▶ [EXERCISE AIM] Scan the entries below and state how many lines contain "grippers". No other output.

Saved data entries:
* * *

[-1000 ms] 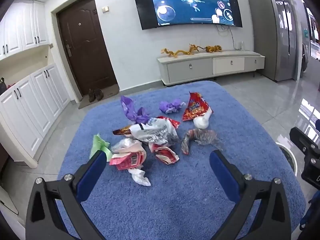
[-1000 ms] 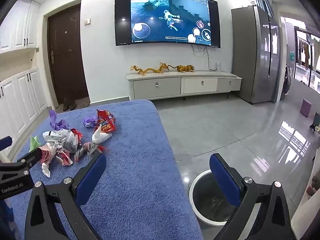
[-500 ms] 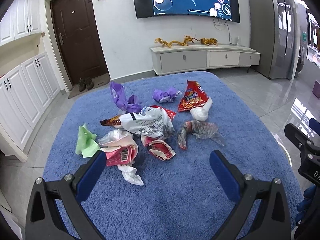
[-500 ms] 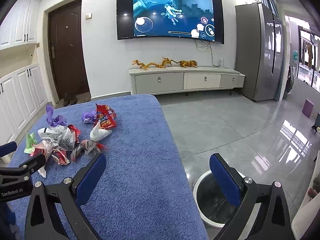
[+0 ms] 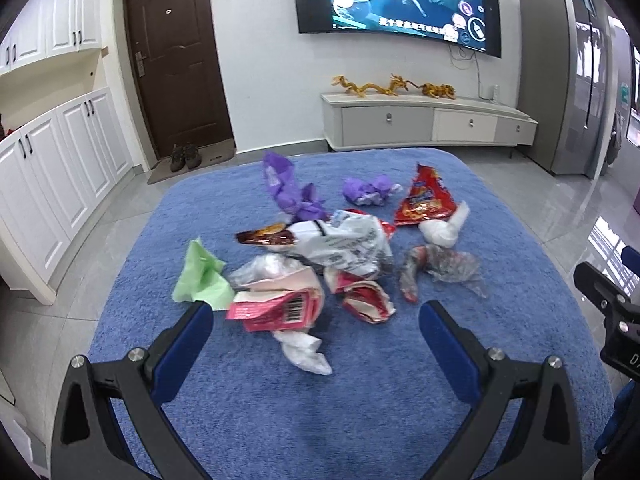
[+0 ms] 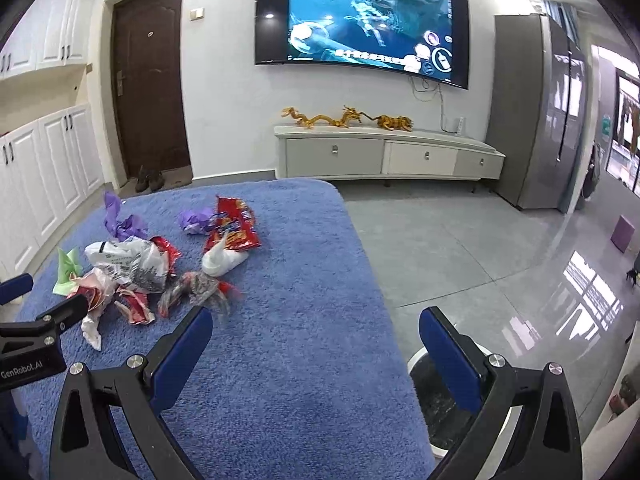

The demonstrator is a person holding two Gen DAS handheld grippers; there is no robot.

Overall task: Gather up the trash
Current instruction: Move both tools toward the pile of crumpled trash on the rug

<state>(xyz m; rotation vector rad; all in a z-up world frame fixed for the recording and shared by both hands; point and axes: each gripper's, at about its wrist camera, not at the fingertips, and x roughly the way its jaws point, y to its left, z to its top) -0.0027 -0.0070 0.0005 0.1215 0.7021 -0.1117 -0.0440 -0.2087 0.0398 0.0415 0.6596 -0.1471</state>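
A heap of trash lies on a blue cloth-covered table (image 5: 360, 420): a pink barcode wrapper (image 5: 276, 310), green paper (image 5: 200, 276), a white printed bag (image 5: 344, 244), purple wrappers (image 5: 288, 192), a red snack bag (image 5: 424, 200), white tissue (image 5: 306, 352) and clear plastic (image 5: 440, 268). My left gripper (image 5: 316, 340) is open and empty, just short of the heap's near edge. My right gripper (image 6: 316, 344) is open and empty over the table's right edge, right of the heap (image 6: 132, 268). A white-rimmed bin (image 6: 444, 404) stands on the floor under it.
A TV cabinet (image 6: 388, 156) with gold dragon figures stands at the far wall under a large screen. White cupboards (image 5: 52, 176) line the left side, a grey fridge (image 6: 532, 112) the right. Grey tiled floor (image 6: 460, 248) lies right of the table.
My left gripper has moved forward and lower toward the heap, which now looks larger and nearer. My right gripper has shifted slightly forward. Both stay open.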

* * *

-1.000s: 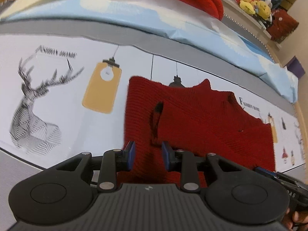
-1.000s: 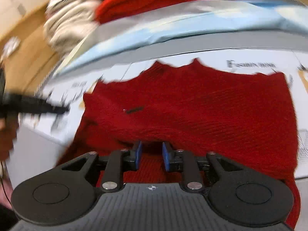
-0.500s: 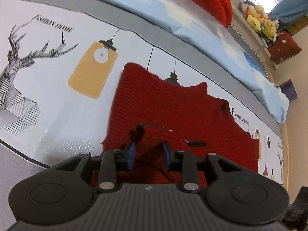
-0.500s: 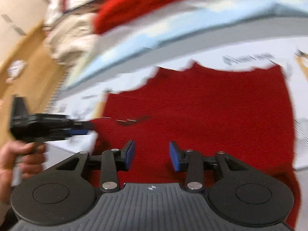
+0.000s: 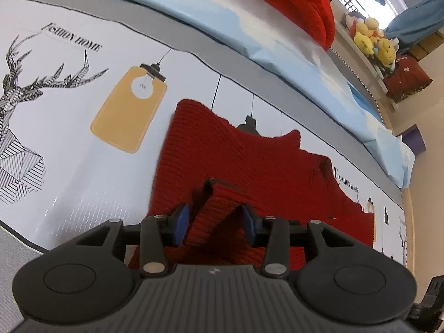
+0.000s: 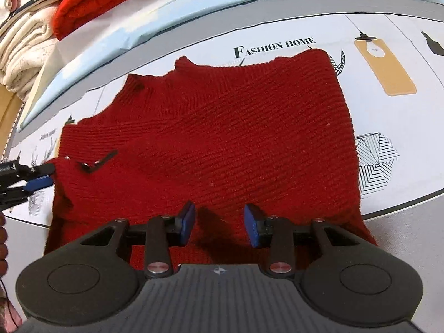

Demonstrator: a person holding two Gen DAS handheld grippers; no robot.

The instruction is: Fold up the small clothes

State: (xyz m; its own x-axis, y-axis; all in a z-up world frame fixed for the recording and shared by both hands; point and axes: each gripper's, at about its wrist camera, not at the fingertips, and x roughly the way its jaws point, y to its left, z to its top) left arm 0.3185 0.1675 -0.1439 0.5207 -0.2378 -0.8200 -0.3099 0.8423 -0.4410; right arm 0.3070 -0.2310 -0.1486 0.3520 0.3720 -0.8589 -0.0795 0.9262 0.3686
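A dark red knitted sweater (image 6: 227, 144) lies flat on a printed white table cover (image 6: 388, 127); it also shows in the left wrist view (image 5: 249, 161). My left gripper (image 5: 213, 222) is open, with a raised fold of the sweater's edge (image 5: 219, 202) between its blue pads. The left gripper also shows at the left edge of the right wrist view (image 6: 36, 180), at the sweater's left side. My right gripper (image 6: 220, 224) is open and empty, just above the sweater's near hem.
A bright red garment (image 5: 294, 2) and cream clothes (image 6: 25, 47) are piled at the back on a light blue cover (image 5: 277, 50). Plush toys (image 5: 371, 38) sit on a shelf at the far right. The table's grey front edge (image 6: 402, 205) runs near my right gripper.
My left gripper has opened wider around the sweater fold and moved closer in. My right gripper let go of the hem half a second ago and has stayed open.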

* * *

▶ [ANSWER BELOW] 2